In a media interview on Friday, Dalio compared the rapid rise of U.S. debt to “plaque in an artery,” saying that as it grows relative to income, it will ultimately “squeeze spending.”
Apart from the debt issue, he noted that current wealth inequality and ongoing global conflicts are also “deeply concerning.”
According to estimates by the U.S. Congressional Budget Office, publicly held debt accounted for 99% of U.S. GDP last year and is expected to reach 116% by 2034, surpassing any period in U.S. history.
Debt Crisis Warning Upgraded
Dalio has long warned about the risks of the spiraling rise in U.S. debt. He blames the issue on bipartisan politicians in the U.S. and calls it a “deficit/debt bomb.” Last month, he pointed out that soaring debt poses a threat to the “monetary order.” He has called for measures to both increase taxes and cut spending.

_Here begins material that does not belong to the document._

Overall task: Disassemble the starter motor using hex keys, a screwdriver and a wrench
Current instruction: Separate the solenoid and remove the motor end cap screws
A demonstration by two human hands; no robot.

According to estimates by the U.S. Congressional Budget Office (CBO), publicly held U.S. national debt reached 99% of GDP last year. The agency predicts that by 2034, this ratio will climb to 116%, surpassing any period in U.S. history.
In Dalio’s view, the debt crisis does not exist in isolation, but intertwines with increasingly severe social division and geopolitical risks. He said that ongoing global conflicts and wealth inequality together create an environment that is “reason enough for concern.”
He made it clear that because of “irreconcilable differences,” a “form of civil war” is developing in the United States. Dalio warned that these conflicts will eventually “evolve into a test of power among all parties.” He stressed that it is crucial to confront and resolve these disputes:
“If we do not worry about these things, then we will face even greater risks.”
Bridgewater Performance Rebounds
On a personal level, Dalio earlier this year sold his remaining shares of Bridgewater and exited its board, completing a gradual withdrawal process that began in 2017. The investor—known for demanding “radical transparency”—founded this multi-billion-dollar macro hedge fund in 1975.
Bridgewater is expected to achieve its largest gain since 2010 this year. The fund has been in reboot mode for several years, with CEO Nir Bar Dea initiating personnel adjustments and asset reductions to improve performance.
As of December 31 last year, Bridgewater managed $92 billion in assets, down from nearly $140 billion at the start of 2023.